Hello!
I am in a long distance relationship and we both live in the US, but about 12 hours apart. I recently visited my boyfriend for the first time and stayed with him for a month. I had to return home almost a week ago.
I knew this would be hard, but I didn’t expect it to be just this difficult. He’s my home and I can barely stand to be away from him. I feel so safe and loved with his presence. Being back home doesn't feel right, I feel like I’m meant to be with him forever.
This constant anxiety makes me ill. I cry so much. I have no appetite. No distractions help for long. I do find that it helps to have good, long conversations with friends, but it’s impossible for everyone to always be available. I feel great when my boyfriend and I call each other at night, but these feelings return the next day.
The smallest things remind me of him. I saw a certain food we ate together and burst into tears. I look at out pictures and I can’t help but breakdown.
I know this can put immense pressure on him and I feel awful for it. I’m terrified I’ll scare him off. I can’t imagine a life without him, I can’t even remember what life was like before I met him. I just don’t know what to do with myself.
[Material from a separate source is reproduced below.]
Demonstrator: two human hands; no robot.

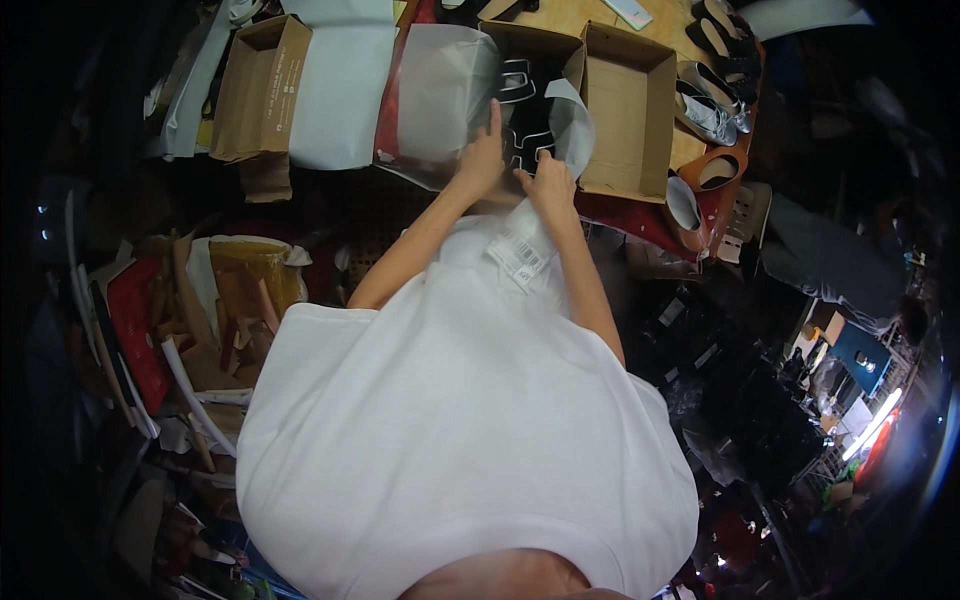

I know I’ll see him again, we have already loosely planned my next visit and it’s only a few months away. But I cannot help but think of when I will have to leave him again and I’ll feel like this all over again. Those few months seem like they will take forever and then our time together will fly by. We’ve discussed getting an apartment together but both have to save up a lot. I’m trying to remind myself that it won’t be long distance forever.
If anyone has any tips or their own stories to share regarding separation anxiety, please do so!